- **WORK ORDER**
Filter these records by the string "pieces", copying each line that holds it.

[DATA TO USE — start]

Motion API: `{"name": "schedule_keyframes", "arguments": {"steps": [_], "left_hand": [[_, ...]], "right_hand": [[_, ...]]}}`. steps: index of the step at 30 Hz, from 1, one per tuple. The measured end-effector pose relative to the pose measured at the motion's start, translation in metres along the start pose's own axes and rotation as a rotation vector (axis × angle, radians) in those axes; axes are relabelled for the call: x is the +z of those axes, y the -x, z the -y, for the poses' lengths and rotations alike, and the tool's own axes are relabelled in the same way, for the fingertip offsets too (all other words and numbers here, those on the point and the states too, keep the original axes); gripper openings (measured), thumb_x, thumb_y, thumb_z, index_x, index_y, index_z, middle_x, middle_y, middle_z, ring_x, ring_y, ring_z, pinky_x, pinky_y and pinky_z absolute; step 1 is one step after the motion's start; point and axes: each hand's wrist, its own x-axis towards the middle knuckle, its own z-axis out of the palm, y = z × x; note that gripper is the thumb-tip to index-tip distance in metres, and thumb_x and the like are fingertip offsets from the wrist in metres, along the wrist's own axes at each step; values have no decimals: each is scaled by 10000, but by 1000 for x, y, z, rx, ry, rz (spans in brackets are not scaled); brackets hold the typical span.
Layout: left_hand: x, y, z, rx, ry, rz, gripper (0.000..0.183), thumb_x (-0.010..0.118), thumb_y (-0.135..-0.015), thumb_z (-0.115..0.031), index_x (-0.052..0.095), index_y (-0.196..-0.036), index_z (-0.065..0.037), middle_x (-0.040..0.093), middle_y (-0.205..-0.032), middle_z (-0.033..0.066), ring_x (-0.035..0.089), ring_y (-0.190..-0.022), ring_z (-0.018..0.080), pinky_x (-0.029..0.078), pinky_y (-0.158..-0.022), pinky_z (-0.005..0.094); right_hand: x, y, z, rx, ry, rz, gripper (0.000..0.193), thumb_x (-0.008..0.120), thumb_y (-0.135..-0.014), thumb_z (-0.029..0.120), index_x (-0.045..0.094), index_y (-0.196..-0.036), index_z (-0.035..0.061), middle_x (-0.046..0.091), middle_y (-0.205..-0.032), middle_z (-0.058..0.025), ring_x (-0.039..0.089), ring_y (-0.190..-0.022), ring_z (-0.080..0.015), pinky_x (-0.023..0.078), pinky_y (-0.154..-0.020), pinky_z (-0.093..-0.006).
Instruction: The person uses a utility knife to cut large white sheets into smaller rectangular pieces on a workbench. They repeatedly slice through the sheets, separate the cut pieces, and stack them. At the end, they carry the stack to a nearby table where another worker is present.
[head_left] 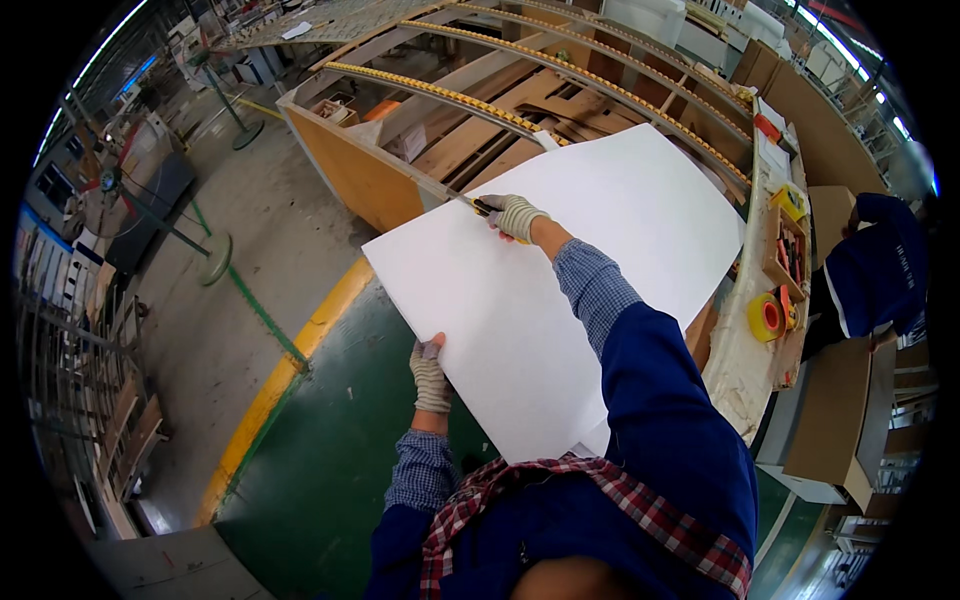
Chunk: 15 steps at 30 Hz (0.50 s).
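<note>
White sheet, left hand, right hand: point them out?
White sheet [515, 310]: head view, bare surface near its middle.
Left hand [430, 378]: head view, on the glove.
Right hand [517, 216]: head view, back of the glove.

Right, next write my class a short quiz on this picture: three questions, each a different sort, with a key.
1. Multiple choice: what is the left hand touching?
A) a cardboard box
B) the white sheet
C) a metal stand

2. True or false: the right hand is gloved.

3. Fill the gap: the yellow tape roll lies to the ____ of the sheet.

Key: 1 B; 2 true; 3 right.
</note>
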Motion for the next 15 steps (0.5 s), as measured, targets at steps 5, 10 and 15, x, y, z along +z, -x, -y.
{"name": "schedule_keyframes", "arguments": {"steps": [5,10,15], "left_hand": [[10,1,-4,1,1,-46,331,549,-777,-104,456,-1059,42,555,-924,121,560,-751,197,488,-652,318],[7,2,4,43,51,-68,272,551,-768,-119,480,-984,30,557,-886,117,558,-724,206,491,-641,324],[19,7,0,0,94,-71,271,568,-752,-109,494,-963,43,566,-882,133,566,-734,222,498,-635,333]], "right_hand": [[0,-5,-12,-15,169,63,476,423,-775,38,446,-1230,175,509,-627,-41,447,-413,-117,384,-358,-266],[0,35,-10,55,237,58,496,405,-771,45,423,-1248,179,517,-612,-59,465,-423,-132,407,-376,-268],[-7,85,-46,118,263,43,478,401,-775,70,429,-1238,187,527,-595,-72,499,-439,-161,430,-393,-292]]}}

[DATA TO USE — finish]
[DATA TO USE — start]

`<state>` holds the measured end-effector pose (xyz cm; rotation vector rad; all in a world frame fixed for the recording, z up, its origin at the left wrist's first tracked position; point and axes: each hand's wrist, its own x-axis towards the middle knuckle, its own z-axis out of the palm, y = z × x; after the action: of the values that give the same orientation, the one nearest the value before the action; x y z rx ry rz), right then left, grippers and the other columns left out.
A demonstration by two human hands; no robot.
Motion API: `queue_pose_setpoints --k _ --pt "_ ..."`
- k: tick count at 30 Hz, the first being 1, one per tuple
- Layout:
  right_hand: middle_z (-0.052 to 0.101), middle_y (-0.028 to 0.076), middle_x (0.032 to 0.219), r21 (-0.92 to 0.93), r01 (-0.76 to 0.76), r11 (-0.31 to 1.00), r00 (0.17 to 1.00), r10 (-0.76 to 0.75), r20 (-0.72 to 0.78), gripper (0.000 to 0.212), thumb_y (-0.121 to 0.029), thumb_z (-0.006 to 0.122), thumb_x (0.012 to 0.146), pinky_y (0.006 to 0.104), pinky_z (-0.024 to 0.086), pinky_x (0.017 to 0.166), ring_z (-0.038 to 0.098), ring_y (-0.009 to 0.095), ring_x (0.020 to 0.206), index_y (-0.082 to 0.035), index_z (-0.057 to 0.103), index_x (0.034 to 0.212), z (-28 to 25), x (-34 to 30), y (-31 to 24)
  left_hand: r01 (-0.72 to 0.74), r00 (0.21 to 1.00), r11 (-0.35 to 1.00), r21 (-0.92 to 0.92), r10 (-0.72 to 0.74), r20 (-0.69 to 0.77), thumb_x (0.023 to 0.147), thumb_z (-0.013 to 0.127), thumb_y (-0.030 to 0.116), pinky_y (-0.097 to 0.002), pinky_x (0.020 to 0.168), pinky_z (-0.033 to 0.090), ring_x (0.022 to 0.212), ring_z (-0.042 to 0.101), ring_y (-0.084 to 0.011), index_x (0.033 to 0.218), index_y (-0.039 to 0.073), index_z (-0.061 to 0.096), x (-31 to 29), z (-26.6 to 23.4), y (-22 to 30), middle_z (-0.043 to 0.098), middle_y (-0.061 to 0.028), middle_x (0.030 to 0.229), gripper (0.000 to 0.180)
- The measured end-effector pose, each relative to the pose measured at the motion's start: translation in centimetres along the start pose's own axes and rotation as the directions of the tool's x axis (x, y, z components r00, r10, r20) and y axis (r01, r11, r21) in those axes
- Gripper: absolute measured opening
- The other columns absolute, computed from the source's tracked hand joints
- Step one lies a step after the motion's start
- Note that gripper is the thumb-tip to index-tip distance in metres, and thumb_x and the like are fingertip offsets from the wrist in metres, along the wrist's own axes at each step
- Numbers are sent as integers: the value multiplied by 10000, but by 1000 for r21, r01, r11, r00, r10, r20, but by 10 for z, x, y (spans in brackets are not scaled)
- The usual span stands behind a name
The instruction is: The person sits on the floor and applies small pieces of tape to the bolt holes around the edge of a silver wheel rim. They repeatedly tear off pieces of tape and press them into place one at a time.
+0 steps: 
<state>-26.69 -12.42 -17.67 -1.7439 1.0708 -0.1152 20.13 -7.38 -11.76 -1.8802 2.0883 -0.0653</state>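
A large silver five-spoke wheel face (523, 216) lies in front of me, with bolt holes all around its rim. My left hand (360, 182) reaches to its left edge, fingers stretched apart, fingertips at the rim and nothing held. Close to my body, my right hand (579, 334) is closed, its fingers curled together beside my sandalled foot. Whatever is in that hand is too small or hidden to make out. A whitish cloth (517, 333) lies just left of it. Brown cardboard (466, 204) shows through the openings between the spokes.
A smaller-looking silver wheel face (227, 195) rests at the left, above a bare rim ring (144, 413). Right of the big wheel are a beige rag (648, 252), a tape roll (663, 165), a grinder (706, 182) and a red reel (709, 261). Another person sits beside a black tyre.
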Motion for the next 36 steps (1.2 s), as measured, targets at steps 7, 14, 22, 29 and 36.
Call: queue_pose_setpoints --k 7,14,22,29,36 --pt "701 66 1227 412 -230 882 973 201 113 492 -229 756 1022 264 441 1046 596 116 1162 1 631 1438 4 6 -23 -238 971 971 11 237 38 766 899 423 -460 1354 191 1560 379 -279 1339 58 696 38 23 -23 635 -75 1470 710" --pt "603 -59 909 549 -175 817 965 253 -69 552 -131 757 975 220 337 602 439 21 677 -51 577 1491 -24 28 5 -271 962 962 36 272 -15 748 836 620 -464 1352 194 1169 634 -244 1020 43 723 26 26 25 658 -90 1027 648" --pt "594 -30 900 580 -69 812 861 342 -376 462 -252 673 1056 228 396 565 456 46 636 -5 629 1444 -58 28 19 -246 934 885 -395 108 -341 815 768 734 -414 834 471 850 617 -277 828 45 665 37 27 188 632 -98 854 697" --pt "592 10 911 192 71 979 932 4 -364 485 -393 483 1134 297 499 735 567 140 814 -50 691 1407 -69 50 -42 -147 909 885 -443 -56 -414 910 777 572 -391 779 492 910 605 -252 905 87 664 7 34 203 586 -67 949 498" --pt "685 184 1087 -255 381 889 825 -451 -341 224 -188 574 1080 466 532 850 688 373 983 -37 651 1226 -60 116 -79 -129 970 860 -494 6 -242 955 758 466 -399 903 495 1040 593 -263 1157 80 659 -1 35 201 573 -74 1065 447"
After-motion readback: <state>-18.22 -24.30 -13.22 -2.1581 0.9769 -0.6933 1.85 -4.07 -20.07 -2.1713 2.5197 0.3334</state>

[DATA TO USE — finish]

- **EXPECTED OUTPUT**
Instruction: The person uses a utility knife to cut large white sheets into smaller rectangular pieces on a workbench. They repeatedly slice through the sheets, separate the cut pieces, and stack them. At the end, they carry the stack to a nearby table where another worker is present.
The instruction is: The person sits on the floor and applies small pieces of tape to the bolt holes around the edge of a silver wheel rim. They repeatedly tear off pieces of tape and press them into place one at a time.

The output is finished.